(Excerpts from a dataset)
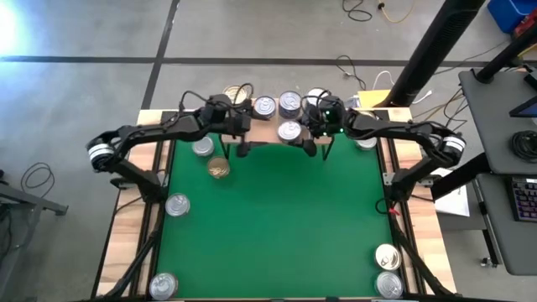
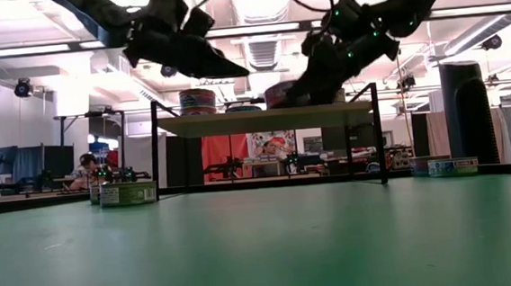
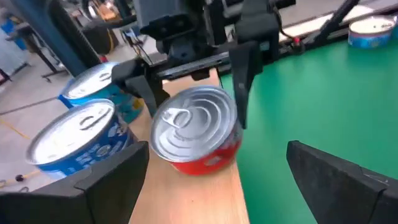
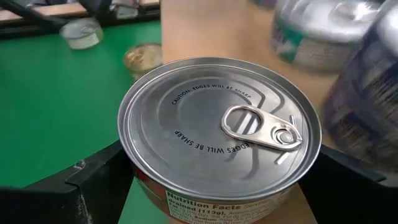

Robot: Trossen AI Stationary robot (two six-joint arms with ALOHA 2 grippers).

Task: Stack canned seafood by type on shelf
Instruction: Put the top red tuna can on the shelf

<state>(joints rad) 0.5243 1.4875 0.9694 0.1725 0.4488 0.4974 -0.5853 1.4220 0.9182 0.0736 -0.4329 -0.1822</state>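
Both arms are up at the far edge of the worktop, over the shelf (image 1: 268, 134), a light-wood board on thin black legs sitting mid far edge. The right gripper (image 4: 217, 186) has its fingers closed around a red-sided tin (image 4: 219, 134), silver pull-tab top, held at the shelf's near edge, toward the right of the cans there; the left wrist view shows the same red tin (image 3: 198, 127) between those dark fingers with its base on or just above the board, can't tell which. The left gripper (image 3: 217, 180) hovers close in front of it, jaws spread wide, nothing in them. Two blue-sided tins (image 3: 78, 137) sit further back on the shelf just beside the red one; more tins (image 1: 277, 105) line the shelf's far side. Loose cans remain on the green mat: a gold-top tin (image 1: 219, 168) and a silver one (image 1: 202, 148) near the far-left corner, one at the left edge (image 1: 177, 204), one at the near-left corner (image 1: 163, 286), two at the near-right corner (image 1: 388, 268). Handling guess: tins are rigid, dense for their size, smooth metal sides likely slippery, so pinch across the side wall low on the body, not the lid or tab. Short and wide, so stable once flat; risk is nudging neighbours off the narrow board.
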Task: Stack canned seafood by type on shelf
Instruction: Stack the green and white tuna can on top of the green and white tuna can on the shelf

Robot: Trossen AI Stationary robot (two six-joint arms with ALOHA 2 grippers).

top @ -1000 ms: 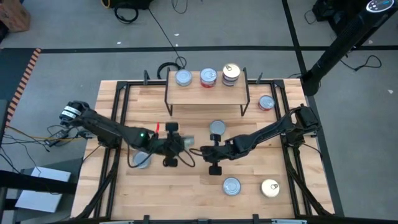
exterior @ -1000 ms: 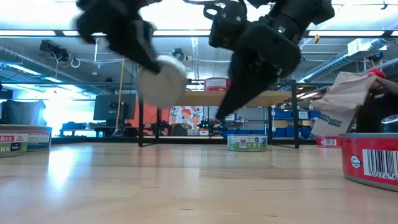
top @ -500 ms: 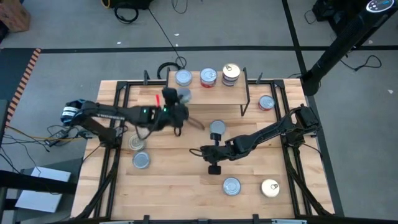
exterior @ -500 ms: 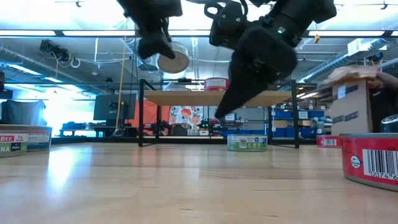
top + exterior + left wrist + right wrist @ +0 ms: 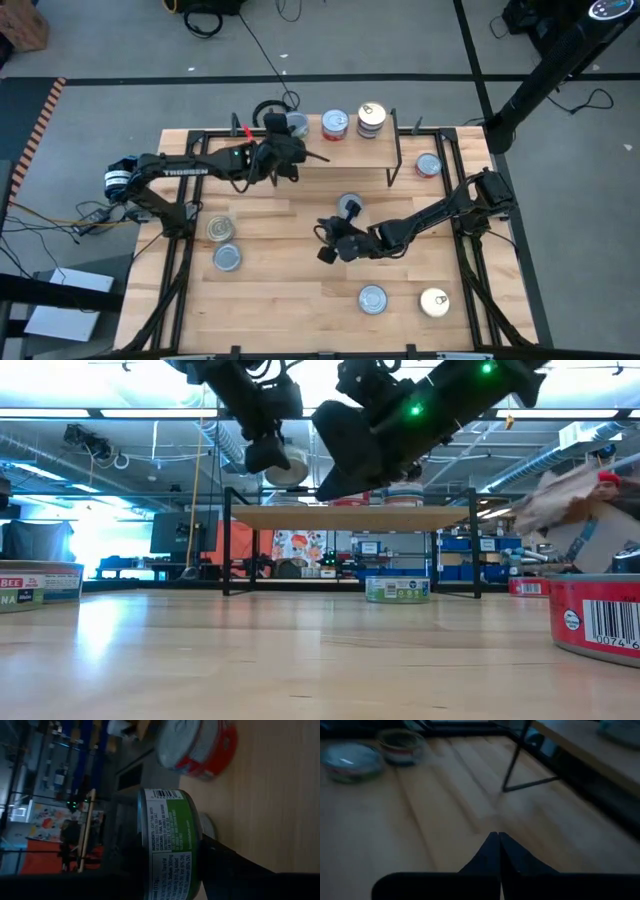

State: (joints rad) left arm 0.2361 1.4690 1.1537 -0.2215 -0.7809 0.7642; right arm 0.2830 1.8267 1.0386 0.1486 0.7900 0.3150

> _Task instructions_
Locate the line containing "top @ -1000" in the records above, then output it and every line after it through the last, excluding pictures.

> _Result of the task_
top @ -1000 ms: 
exterior @ -1000 ms: 
top @ -500 ms: 
exterior @ -500 ms: 
top + exterior + left wrist + right wrist @ +0 ms: 

State: (joints rad) left arm 0.2361 1.4690 1.1537 -0.2215 -0.7809 0.7642; right arm 0.2830 1.8267 1.0386 0.1486 0.7900 0.3150

The answer has been given in its entirety.